[[ COLLECTED DATA open ]]

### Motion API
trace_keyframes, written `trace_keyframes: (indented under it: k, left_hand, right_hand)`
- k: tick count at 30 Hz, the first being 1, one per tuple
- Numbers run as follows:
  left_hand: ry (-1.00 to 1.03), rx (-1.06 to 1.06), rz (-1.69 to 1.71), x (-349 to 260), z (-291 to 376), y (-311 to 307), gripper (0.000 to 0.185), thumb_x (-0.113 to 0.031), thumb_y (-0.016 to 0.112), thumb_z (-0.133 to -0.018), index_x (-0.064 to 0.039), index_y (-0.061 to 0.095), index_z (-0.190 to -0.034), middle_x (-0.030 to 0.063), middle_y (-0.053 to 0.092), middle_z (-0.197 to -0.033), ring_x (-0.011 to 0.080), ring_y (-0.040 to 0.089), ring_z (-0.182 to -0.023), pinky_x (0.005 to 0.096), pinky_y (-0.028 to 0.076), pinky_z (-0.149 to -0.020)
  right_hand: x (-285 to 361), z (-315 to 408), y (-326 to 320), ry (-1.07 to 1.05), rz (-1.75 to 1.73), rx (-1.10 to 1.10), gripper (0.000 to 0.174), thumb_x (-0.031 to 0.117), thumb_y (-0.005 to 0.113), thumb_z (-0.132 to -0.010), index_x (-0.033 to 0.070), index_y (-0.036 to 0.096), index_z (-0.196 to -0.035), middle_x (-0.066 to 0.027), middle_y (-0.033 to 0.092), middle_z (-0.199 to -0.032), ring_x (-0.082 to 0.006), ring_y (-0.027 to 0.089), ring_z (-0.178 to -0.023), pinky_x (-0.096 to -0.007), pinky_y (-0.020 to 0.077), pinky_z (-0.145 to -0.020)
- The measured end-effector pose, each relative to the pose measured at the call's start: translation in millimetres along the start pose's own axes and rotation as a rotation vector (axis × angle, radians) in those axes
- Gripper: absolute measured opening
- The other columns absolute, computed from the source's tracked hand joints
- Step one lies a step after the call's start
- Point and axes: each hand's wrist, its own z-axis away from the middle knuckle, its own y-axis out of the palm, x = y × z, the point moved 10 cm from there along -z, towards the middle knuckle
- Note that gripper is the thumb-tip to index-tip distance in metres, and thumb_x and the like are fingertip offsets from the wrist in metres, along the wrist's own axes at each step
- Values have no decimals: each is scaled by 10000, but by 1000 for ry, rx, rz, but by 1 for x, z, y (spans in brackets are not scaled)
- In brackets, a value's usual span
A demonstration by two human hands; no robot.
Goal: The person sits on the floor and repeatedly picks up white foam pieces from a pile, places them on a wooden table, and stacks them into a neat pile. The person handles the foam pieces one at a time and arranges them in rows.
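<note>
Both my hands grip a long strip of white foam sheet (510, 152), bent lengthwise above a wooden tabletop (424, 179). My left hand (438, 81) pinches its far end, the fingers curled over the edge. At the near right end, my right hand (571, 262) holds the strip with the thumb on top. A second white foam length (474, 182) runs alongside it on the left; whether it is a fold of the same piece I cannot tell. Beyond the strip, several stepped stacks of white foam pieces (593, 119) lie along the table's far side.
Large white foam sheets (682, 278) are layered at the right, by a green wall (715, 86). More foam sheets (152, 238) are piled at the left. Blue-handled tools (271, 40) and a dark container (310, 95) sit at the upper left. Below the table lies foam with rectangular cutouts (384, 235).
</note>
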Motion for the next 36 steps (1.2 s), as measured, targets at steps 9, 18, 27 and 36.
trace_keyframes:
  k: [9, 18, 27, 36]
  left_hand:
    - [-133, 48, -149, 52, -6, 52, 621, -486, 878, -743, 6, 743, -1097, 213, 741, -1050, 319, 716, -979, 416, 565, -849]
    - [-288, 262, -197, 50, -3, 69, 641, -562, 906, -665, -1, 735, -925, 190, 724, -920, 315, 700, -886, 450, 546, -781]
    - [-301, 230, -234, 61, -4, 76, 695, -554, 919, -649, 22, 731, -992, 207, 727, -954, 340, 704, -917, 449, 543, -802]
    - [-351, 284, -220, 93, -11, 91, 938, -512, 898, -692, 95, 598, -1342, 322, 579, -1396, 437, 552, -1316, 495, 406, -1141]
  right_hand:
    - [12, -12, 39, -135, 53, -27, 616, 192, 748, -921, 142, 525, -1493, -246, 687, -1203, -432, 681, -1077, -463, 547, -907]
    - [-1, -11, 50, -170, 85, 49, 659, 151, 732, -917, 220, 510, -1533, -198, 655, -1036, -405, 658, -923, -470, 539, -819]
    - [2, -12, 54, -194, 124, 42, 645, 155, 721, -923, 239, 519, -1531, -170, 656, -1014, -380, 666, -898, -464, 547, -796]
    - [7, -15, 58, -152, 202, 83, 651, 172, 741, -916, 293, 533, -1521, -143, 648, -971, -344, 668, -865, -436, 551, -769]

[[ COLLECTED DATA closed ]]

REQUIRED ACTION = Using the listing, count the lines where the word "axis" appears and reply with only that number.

TASK RESULT = 2